An available option to follow your scores would be to pay for a monitoring service to track your credit score progress. Your scores are not affected when you pull your credit report; they are only affected by lenders who pull your credit that may offer or extend credit to you. It may take 12 months to establish an acceptable credit history to obtain a mortgage.

 

How to Start Getting Business Credit

Getting Business CreditA vendor line of credit is when a company (vendor) extends a line of credit to your business on “Net 15, 30, 60 or 90” day terms. This means that you can purchase their products or services up to a maximum dollar amount and you have 15, 30, 60 or 90 days to pay the bill in full. So if you’re set-up on Net 30 terms and were to purchase $300 worth of goods today, then that $300 is due within the next 30 days.

You can get products and services for your business needs and defer the payment on those for 30 days, thereby easing cash flow. And some vendors will approve your company for Net 30 payment terms upon verification of as little as an EIN number and 411 listing.

Always apply first without using your SSN. Some vendors will request it and some will even tell you on the phone they need to have it, but submit first without it. Many don’t even know you can get approved without it.

Most credit issuers will approve you without your SSN if your EIN credit is strong enough. If your EIN credit is not good enough, you might be declined and they then might ask for your SSN. No matter what ANY credit representative tells you, credit CAN be obtained based on your EIN only.

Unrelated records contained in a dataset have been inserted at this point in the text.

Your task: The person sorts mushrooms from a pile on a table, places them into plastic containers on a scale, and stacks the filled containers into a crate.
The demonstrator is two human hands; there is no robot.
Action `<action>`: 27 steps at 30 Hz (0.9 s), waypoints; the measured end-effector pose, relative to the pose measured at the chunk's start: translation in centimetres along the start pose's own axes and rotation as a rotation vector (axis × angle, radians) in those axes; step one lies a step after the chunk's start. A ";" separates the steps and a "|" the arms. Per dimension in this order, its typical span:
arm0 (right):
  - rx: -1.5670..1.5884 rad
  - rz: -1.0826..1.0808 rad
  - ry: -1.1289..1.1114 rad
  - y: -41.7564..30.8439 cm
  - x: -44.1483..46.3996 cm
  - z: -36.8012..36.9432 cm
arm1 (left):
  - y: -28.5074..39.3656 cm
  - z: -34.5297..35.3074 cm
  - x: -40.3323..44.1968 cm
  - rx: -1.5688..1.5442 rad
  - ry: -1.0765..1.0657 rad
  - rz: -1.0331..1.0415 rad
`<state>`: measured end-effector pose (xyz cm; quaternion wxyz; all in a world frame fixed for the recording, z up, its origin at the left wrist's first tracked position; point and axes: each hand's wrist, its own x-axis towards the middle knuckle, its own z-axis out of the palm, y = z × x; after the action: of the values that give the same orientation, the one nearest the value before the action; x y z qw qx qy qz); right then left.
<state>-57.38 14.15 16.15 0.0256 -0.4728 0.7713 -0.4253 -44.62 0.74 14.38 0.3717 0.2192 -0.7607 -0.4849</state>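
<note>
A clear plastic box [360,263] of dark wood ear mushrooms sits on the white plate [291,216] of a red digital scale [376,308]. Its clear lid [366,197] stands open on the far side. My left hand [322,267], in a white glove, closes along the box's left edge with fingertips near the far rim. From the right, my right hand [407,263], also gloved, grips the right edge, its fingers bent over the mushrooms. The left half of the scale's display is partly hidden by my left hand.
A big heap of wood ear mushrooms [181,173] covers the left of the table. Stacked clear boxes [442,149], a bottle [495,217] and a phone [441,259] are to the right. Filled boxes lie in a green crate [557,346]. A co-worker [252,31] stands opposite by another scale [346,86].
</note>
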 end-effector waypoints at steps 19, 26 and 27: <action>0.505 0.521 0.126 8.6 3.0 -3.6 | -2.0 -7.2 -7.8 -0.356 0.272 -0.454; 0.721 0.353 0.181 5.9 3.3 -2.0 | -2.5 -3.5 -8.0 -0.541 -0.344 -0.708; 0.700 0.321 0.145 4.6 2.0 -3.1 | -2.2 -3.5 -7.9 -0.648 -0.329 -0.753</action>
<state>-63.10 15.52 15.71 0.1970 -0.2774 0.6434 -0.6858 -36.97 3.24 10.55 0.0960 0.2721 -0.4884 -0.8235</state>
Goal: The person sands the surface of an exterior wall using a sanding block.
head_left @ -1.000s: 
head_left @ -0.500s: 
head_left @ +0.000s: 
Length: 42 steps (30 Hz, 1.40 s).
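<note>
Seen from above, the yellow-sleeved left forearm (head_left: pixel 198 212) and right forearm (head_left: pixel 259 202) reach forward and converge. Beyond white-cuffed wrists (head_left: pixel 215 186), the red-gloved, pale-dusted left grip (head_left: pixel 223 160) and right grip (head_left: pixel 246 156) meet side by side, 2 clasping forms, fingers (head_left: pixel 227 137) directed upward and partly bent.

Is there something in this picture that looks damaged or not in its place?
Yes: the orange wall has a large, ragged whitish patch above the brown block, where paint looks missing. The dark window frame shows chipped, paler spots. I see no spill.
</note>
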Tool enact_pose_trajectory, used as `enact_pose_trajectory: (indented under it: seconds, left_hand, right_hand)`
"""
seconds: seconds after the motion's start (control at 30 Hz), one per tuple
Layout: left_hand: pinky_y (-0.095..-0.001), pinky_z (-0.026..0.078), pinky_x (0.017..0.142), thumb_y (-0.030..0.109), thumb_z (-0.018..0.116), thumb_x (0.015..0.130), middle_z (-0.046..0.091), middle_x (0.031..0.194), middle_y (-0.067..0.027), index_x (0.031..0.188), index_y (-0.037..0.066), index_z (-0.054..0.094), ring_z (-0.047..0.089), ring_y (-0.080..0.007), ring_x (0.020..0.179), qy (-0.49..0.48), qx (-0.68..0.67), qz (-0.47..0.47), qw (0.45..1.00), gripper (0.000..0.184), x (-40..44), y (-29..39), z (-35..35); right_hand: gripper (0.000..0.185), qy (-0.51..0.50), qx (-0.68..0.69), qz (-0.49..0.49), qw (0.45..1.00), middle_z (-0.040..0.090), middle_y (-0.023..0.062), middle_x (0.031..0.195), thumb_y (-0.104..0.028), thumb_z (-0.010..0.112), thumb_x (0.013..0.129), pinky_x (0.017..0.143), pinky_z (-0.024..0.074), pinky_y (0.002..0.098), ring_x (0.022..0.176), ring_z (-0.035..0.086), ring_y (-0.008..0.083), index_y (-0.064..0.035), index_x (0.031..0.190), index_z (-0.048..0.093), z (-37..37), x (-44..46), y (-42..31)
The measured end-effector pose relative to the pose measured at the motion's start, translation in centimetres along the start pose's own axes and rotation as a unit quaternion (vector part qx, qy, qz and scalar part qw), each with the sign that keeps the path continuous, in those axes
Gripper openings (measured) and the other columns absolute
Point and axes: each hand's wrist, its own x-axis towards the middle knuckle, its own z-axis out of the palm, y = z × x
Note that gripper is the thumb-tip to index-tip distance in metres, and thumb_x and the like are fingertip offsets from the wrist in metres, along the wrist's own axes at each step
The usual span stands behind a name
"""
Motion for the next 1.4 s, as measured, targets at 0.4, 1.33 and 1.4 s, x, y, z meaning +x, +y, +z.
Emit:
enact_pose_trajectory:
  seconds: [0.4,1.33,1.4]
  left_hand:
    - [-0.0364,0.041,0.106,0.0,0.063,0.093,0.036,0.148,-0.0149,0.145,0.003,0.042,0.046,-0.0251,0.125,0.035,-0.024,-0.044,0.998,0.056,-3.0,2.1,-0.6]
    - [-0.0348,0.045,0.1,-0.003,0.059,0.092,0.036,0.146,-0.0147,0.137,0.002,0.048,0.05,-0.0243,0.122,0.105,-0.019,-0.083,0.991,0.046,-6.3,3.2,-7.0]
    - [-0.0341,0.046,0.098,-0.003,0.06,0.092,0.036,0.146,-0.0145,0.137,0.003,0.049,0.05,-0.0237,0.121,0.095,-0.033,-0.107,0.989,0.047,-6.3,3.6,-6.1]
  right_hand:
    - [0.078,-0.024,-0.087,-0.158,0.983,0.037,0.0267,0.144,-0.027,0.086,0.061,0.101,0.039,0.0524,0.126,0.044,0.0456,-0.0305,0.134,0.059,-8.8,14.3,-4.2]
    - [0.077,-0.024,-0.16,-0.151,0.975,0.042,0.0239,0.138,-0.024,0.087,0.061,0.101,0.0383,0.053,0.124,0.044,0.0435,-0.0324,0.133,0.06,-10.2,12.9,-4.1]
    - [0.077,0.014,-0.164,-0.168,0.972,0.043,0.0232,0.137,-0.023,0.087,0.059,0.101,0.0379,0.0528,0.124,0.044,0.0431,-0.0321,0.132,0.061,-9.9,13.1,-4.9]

You must start a business credit profile and score with starter vendors. Starter vendors are ones who will give you initial credit even if you have no credit, no score, or no tradelines now. Most stores like Staples will NOT give you initial starter credit so DON’T even try applying.

Most stores will NOT approve a business owner for business credit unless the owner has an established credit profile and score, just like in the consumer world. Vendor accounts must be used first to establish a profile and score, and then store credit can be obtained. It usually takes only 90 days or less to establish a score and profile with trade lines.

Get approved for Visa, MasterCard, Discover, and AMEX cards with limits of $5k-10k once you have 10 payment experiences established. Dell is notorious for issuing higher limits, so apply for them only after getting approved for other revolving store cards. Limits equal to highest store credit card on report.

Continue to use and grow your credit to get access to even more business cash credit for your company.